Retype all of the records precisely.

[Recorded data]

--- START ---

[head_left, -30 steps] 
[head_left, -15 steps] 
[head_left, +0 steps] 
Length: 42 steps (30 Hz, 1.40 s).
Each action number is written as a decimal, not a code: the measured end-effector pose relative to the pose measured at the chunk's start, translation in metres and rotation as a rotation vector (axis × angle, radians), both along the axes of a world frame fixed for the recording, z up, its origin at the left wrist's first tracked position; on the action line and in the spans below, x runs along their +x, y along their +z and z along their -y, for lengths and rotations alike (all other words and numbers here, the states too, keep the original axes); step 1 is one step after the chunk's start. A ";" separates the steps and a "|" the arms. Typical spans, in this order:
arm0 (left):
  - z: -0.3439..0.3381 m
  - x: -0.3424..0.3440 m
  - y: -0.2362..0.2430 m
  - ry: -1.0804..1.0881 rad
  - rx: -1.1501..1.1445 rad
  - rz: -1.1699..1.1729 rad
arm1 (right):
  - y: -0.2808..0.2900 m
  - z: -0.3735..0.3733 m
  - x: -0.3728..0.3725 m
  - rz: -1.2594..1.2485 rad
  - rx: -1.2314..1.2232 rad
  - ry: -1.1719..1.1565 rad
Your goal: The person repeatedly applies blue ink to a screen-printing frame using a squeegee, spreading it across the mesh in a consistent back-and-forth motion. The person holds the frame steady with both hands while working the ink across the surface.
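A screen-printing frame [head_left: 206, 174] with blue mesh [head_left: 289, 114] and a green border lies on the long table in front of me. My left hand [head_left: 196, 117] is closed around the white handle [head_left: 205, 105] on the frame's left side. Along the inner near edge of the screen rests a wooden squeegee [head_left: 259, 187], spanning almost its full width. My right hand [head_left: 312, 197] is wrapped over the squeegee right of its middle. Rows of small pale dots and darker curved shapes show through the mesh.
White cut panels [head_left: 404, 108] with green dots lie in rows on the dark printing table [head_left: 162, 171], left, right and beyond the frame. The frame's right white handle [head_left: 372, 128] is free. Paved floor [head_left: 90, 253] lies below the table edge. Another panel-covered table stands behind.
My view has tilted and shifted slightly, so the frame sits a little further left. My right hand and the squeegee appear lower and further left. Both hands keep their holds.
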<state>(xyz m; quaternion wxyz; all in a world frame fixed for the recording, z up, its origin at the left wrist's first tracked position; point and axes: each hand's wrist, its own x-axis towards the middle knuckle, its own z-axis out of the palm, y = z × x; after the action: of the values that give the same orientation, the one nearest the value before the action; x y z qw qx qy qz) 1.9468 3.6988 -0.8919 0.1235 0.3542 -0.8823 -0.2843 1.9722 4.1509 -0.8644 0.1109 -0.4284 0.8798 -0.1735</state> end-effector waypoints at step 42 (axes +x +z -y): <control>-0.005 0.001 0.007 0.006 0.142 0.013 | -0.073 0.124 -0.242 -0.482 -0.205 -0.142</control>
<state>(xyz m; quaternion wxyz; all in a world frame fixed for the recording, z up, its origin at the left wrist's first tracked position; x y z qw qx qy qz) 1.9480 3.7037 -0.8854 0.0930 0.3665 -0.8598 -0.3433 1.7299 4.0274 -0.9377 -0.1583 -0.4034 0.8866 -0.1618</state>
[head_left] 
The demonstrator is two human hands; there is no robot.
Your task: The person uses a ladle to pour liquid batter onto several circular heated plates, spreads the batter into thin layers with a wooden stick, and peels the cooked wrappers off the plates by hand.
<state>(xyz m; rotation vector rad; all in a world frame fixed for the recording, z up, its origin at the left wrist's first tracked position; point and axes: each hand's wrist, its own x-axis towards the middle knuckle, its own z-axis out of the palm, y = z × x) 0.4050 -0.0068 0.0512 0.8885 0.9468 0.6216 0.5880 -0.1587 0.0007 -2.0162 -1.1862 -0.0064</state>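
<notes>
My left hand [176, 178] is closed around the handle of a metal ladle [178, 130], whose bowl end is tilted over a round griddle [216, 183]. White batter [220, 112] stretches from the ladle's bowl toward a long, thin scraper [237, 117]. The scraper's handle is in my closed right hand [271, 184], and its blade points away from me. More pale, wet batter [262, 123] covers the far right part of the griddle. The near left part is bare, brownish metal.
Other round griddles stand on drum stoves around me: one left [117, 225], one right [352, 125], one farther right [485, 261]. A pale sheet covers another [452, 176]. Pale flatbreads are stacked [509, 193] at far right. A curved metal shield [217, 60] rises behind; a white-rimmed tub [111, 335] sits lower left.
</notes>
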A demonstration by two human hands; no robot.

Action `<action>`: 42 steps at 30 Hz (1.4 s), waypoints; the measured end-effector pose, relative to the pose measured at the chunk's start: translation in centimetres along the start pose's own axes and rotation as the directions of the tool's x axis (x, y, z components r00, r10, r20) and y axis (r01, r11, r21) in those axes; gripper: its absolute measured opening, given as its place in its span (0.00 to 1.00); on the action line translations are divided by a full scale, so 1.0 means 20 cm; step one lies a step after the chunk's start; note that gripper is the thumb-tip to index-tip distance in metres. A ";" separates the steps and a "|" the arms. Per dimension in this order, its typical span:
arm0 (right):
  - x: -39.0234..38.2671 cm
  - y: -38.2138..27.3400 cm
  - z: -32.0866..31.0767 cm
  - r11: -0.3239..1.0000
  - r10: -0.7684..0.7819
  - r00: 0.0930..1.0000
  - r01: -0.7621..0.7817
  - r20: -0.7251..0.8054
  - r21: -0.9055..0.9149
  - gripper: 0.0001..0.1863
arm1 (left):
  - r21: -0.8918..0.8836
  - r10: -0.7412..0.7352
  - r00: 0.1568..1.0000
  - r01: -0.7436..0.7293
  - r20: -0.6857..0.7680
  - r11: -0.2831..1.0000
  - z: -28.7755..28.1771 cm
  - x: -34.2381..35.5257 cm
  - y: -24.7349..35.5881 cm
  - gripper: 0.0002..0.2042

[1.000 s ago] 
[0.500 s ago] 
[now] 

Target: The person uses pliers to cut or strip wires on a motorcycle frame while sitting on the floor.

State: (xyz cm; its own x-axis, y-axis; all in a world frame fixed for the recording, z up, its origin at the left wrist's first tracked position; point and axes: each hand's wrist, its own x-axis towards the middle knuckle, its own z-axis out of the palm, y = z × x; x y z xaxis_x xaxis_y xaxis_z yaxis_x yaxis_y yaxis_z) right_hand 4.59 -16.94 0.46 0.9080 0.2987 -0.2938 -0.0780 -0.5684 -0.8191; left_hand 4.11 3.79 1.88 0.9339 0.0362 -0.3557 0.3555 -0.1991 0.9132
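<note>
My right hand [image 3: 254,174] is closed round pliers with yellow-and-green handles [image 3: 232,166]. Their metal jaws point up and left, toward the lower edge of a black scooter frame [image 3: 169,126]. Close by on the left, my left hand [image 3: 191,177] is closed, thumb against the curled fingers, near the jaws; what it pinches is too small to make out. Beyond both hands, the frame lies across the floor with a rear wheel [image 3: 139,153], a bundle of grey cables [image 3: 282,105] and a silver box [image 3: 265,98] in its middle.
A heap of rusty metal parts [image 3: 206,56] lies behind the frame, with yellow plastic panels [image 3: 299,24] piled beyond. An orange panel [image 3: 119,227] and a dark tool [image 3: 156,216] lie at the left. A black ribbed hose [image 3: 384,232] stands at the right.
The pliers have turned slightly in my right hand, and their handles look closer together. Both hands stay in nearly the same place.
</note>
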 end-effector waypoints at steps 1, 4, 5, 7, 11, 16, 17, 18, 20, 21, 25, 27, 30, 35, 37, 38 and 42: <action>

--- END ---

- [Exercise solution]
[head_left, -30 steps] 
[head_left, -15 steps] 
[head_left, +0 steps] 
Length: 42 steps (30 Hz, 1.40 s).
Each action number is written as a decimal, not a code: the measured end-effector pose relative to the pose measured at the chunk's start, translation in metres and rotation as a rotation vector (axis × angle, radians), both along the axes of a world frame fixed for the recording, z up, its origin at the left wrist's first tracked position; on the action line and in the spans below, x runs along their +x, y along their +z and z along their -y, for lengths and rotations alike (all other words and numbers here, the states too, keep the original axes); step 1 is one step after the chunk's start. A ";" separates the steps and a "|" the arms. Typical spans, in this order:
arm0 (left):
  - z: -0.3439..0.3381 m
  - x: -0.3424..0.3440 m
  - y: -0.2362..0.2430 m
  - ry: -1.0804..1.0881 rad
  - rx: -1.1501..1.1445 rad
  - rz: -1.1699..1.1729 rad
arm1 (right):
  - y: -0.2808..0.2900 m
  - z: -0.3735..0.3733 m
  - x: -0.3728..0.3725 m
  - rz: -1.2594..1.2485 rad
  - rx: -1.2314..1.2232 rad
  - ry: -1.1719..1.1565 rad
Your goal: The person repeatedly applies blue ink to a screen-printing frame using a squeegee, spreading it across the mesh in a consistent back-and-forth motion. The person holds the frame steady with both hands while working the ink across the surface.
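A screen-printing frame [head_left: 206, 174] with blue mesh [head_left: 289, 114] and a green border lies on the long table in front of me. My left hand [head_left: 196, 117] is closed around the white handle [head_left: 205, 105] on the frame's left side. Along the inner near edge of the screen rests a wooden squeegee [head_left: 259, 187], spanning almost its full width. My right hand [head_left: 312, 197] is wrapped over the squeegee right of its middle. Rows of small pale dots and darker curved shapes show through the mesh.
White cut panels [head_left: 404, 108] with green dots lie in rows on the dark printing table [head_left: 162, 171], left, right and beyond the frame. The frame's right white handle [head_left: 372, 128] is free. Paved floor [head_left: 90, 253] lies below the table edge. Another panel-covered table stands behind.
My view has tilted and shifted slightly, so the frame sits a little further left. My right hand and the squeegee appear lower and further left. Both hands keep their holds.
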<state>(xyz m; quaternion wxyz; all in a world frame fixed for the recording, z up, its origin at the left wrist's first tracked position; point and axes: each hand's wrist, its own x-axis towards the middle knuckle, its own z-axis out of the palm, y = z × x; after the action: of the values that give the same orientation, the one nearest the value before the action; x y z qw qx qy qz) 1.9468 3.6988 -0.8919 0.1235 0.3542 -0.8823 -0.2843 1.9722 4.1509 -0.8644 0.1109 -0.4284 0.8798 -0.1735</state> end-effector waypoints at step 42 (axes +x +z -y): <control>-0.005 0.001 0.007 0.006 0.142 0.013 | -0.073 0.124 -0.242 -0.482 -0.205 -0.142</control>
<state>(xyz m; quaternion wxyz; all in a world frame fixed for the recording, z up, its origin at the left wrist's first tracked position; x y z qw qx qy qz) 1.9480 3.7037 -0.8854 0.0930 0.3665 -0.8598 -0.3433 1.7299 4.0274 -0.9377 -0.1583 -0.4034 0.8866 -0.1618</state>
[head_left] 
The demonstrator is two human hands; there is no robot.
Your task: The person uses a ladle to pour liquid batter onto several circular heated plates, spreads the batter into thin layers with a wooden stick, and peels the cooked wrappers off the plates by hand.
<state>(xyz m; rotation vector rad; all in a world frame fixed for the recording, z up, its origin at the left wrist's first tracked position; point and axes: each hand's wrist, its own x-axis towards the middle knuckle, its own z-axis out of the palm, y = z × x) 0.4050 -0.0068 0.0512 0.8885 0.9468 0.6216 0.5880 -0.1587 0.0007 -2.0162 -1.1862 -0.0064</state>
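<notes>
My left hand [176, 178] is closed around the handle of a metal ladle [178, 130], whose bowl end is tilted over a round griddle [216, 183]. White batter [220, 112] stretches from the ladle's bowl toward a long, thin scraper [237, 117]. The scraper's handle is in my closed right hand [271, 184], and its blade points away from me. More pale, wet batter [262, 123] covers the far right part of the griddle. The near left part is bare, brownish metal.
Other round griddles stand on drum stoves around me: one left [117, 225], one right [352, 125], one farther right [485, 261]. A pale sheet covers another [452, 176]. Pale flatbreads are stacked [509, 193] at far right. A curved metal shield [217, 60] rises behind; a white-rimmed tub [111, 335] sits lower left.
</notes>
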A demonstration by two human hands; no robot.

Action `<action>`: 42 steps at 30 Hz (1.4 s), waypoints; the measured end-effector pose, relative to the pose measured at the chunk's start: translation in centimetres along the start pose's own axes and rotation as the directions of the tool's x axis (x, y, z components r00, r10, r20) and y axis (r01, r11, r21) in those axes; gripper: its absolute measured opening, given as its place in its span (0.00 to 1.00); on the action line translations are divided by a full scale, so 1.0 means 20 cm; step one lies a step after the chunk's start; note that gripper is the thumb-tip to index-tip distance in metres. A ";" separates the steps and a "|" the arms. Per dimension in this order, its typical span:
arm0 (right):
  - x: -39.0234..38.2671 cm
  - y: -38.2138..27.3400 cm
  - z: -32.0866..31.0767 cm
  - r11: -0.3239..1.0000
  - r10: -0.7684..0.7819
  - r00: 0.0930..1.0000
  - r01: -0.7621..0.7817
  - r20: -0.7251..0.8054
  - r21: -0.9055..0.9149
  - gripper: 0.0001..0.1863
arm1 (left):
  - r21: -0.8918..0.8836
  - r10: -0.7412..0.7352
  - r00: 0.1568..1.0000
  - r01: -0.7436..0.7293
  - r20: -0.6857..0.7680
  - r11: -0.2831..1.0000
  - z: -28.7755..28.1771 cm
  - x: -34.2381..35.5257 cm
  - y: -24.7349..35.5881 cm
  - gripper: 0.0002..0.2042

[1.000 s ago] 
[0.500 s ago] 
[now] 

Target: The person uses pliers to cut or strip wires on a motorcycle frame while sitting on the floor.

State: (xyz cm; its own x-axis, y-axis; all in a world frame fixed for the recording, z up, its origin at the left wrist's first tracked position; point and axes: each hand's wrist, its own x-axis towards the middle knuckle, its own z-axis out of the palm, y = z × x; x y z xaxis_x xaxis_y xaxis_z yaxis_x yaxis_y yaxis_z) right_hand 4.59 -16.94 0.46 0.9080 0.2987 -0.2938 -0.0780 -0.5684 -0.8191; left_hand 4.11 3.79 1.88 0.9339 0.0362 -0.3557 0.3555 -0.1991 0.9132
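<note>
My right hand [image 3: 254,174] is closed round pliers with yellow-and-green handles [image 3: 232,166]. Their metal jaws point up and left, toward the lower edge of a black scooter frame [image 3: 169,126]. Close by on the left, my left hand [image 3: 191,177] is closed, thumb against the curled fingers, near the jaws; what it pinches is too small to make out. Beyond both hands, the frame lies across the floor with a rear wheel [image 3: 139,153], a bundle of grey cables [image 3: 282,105] and a silver box [image 3: 265,98] in its middle.
A heap of rusty metal parts [image 3: 206,56] lies behind the frame, with yellow plastic panels [image 3: 299,24] piled beyond. An orange panel [image 3: 119,227] and a dark tool [image 3: 156,216] lie at the left. A black ribbed hose [image 3: 384,232] stands at the right.
The pliers have turned slightly in my right hand, and their handles look closer together. Both hands stay in nearly the same place.
</note>
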 end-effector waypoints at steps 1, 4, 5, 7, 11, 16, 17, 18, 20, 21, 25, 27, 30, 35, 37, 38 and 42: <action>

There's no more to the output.